Einsatz fürs Hallenbad versprochen
Aber auch der Leverkusener Oberbürgermeister Stefan Hebbel gehört zu denen, die bei Lauterbach um Mithilfe anfragen: Für das kleine Hallenbad in Bergisch Neukirchen hätte Leverkusen gerne ein paar Millionen aus dem Bundesfördertopf zur Sanierung kommunaler Sportstätten 2026. Mit dem Geld sollen insbesondere Schwimmbäder aufgearbeitet werden.

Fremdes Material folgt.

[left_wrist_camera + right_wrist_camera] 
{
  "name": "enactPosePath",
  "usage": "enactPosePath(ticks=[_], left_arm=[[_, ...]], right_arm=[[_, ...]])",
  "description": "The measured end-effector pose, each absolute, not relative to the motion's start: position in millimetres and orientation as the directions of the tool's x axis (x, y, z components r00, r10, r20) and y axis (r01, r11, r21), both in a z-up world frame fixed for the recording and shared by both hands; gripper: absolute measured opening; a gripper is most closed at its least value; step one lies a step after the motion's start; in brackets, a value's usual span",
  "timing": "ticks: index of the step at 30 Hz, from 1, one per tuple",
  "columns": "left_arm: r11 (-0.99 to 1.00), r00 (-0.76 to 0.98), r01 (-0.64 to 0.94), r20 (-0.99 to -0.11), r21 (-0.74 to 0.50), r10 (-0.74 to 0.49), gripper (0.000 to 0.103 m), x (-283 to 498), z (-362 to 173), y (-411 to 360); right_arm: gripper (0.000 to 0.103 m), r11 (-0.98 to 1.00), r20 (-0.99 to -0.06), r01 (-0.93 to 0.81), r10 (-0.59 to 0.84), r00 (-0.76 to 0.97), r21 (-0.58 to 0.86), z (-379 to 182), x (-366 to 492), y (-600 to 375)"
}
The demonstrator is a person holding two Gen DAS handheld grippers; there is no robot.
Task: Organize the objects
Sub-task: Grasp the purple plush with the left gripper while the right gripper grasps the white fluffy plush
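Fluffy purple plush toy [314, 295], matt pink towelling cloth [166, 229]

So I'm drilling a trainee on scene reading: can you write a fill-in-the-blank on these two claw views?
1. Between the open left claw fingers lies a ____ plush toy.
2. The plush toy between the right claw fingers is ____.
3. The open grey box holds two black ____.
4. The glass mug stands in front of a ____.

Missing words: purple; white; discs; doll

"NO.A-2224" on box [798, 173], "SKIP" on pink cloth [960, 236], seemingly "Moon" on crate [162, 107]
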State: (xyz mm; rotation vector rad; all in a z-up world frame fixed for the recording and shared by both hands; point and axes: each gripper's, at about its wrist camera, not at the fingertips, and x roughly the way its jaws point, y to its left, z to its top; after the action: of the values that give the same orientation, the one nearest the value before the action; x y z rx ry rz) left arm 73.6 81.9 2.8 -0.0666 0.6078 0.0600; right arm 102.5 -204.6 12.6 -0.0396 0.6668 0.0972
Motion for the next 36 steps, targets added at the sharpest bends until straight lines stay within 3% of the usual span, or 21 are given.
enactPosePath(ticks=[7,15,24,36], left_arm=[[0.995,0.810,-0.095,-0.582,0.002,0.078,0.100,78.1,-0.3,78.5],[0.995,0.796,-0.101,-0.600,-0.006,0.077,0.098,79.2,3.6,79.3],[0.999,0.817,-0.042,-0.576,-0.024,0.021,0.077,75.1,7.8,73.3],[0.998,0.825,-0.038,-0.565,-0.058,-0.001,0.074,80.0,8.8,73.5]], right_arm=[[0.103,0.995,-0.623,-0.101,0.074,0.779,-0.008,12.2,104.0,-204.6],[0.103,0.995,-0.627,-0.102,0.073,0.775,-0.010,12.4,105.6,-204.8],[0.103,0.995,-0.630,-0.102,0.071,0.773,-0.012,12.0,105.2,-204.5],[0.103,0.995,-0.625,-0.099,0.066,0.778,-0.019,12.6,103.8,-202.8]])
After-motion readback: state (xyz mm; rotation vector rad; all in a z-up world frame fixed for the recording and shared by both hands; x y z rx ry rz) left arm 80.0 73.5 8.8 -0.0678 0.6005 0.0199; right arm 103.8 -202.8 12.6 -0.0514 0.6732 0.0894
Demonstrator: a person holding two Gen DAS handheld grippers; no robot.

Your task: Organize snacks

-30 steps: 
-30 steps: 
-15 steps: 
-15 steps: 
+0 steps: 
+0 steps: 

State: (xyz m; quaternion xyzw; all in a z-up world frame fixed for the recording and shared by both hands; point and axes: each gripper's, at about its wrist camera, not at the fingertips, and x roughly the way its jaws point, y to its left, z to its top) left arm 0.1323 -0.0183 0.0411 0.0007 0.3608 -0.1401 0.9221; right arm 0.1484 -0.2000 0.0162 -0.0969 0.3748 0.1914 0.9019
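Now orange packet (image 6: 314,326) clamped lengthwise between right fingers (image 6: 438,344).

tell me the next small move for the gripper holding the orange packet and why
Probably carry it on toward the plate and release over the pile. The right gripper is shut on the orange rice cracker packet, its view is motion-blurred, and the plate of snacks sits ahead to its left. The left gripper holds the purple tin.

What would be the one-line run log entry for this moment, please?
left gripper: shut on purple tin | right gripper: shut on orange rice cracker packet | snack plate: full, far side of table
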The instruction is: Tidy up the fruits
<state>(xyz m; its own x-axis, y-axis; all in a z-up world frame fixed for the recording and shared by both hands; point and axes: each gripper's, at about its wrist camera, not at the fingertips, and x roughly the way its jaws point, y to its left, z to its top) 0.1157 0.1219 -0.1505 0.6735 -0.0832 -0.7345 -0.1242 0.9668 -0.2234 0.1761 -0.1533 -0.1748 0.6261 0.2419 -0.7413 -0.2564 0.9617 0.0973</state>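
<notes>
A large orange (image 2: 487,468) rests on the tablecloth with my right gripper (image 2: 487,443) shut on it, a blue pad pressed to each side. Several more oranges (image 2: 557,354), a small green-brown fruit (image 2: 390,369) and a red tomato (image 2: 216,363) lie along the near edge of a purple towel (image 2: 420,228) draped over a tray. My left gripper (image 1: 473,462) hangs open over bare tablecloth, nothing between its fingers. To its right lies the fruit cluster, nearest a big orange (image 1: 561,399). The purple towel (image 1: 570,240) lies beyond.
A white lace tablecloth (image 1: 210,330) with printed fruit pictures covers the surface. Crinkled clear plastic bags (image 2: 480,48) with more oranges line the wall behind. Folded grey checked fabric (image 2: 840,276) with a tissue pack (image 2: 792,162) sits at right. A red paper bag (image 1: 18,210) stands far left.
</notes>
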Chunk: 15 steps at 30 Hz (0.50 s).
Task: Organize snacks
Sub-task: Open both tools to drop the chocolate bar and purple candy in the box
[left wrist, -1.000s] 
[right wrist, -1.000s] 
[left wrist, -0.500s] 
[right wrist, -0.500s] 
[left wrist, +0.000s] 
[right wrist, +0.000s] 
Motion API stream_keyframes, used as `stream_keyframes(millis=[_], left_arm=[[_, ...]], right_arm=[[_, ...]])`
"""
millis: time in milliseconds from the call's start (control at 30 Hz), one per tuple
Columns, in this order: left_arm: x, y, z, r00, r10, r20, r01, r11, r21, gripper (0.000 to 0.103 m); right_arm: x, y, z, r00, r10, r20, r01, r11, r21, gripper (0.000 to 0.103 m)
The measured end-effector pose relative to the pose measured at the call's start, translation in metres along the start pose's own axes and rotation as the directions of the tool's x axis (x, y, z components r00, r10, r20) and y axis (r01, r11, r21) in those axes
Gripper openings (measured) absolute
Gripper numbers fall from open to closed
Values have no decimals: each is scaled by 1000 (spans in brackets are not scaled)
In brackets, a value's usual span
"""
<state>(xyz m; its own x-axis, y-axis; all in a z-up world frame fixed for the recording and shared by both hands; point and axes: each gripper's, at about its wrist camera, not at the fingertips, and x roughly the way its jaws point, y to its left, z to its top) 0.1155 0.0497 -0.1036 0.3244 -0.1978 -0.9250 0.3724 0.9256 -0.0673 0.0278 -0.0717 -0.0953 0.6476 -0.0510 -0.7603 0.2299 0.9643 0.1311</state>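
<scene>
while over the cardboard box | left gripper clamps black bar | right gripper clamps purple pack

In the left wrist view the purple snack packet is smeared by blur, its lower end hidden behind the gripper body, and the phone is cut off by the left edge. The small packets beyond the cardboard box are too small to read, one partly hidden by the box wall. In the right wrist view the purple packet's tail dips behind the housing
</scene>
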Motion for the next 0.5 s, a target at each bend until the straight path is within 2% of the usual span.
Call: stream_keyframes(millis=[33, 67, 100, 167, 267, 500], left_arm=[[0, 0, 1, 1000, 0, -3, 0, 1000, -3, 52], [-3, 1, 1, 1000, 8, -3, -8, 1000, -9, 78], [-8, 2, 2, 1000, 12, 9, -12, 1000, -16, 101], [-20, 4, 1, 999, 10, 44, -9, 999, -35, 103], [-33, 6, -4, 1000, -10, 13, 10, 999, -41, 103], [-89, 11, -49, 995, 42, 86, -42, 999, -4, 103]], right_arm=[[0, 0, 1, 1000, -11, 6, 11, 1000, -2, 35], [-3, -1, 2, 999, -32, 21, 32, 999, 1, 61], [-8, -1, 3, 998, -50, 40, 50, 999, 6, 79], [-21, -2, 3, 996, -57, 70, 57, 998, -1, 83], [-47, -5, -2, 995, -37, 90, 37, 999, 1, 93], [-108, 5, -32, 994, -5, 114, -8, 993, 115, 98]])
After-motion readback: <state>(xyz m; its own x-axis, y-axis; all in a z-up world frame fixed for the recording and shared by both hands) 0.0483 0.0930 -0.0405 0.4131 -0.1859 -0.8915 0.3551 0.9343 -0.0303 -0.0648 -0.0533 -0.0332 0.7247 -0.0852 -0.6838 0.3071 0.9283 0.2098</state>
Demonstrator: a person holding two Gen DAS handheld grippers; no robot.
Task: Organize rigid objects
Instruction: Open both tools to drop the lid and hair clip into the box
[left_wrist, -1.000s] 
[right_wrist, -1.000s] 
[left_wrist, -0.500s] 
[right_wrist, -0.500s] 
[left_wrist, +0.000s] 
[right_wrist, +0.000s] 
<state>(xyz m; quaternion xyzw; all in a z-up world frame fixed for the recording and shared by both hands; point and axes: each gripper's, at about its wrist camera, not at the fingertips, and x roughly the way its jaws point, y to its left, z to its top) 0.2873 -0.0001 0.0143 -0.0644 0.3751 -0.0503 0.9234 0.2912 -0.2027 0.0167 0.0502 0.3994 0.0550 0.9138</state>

Da will Lauterbach mit der zuständigen Ministerin reden, die die Liste der förderungsfähigen Bäder aufstellt. Die Entscheidung fällt im Sportausschuss in Berlin.
Ansonsten kümmert sich der Wissenschaftler und Karl Lauterbach derzeit viel um Wissenschaft in Berlin, sagt er. „Wir wollen wieder Anschluss an die Weltspitze gewinnen. Mir macht Sorge, dass andere Länder bei der Forschung viel schneller waren. Das Tempo von denen können wir zurzeit nicht mitgehen.“ Er nennt die USA, die in Medizin und Biotechnologie führend seien, und China, das in der Chemie, den Ingenieurwissenschaften und der Physik die Spitze bilde. Es gebe einen regelrechten China-Schock in der Wissenschaft. Aber es ist auch nicht alles schlecht in Deutschland. Die Universitäten Köln und Bonn seien hervorzuheben und auch an der Technischen Hochschule in Opladen hat Lauterbach am Donnerstag noch einen Termin. 18 Milliarden Euro sollen jetzt in die deutsche Forschung fließen.
Lauterbach plant, sich im Herbst erst in den USA an der Westküste und dann in China etwas von deren Erfolgsrezepten abzugucken. In Harvard habe er zudem auch einen Lehrauftrag, dem er nachkommen will.
Ganz hat Lauterbach seine eigentliche Fachrichtung, die Gesundheitspolitik, nicht aufgegeben. Er lehnt sich auf dem roten Sofa im SPD-Parteibüro in Wiesdorf zurück: Endlich, sagt er, sei ein Gesetz vor der Verabschiedung, das er als Gesundheitsminister nicht mehr habe durchbringen können, „weil die FDP vorher die Koalition platzen ließ“, wie er betont: das Herzinfarkt-Gesetz. Demnach soll demnächst jeder Erwachsene im Alter von 25, 40 und 50 Jahren von der Krankenkasse angeschrieben werden, um das Risiko für Herzinfarkt und Schlaganfall mit einer Untersuchung abchecken zu lassen. Denn auch hier gebe es in Deutschland Nachholbedarf: In allen westeuropäischen Nachbarländern sei die Lebenserwartung höher als bei uns und das liege auch an der hohen Sterblichkeit durch Herz- und Kreislaufkrankheiten.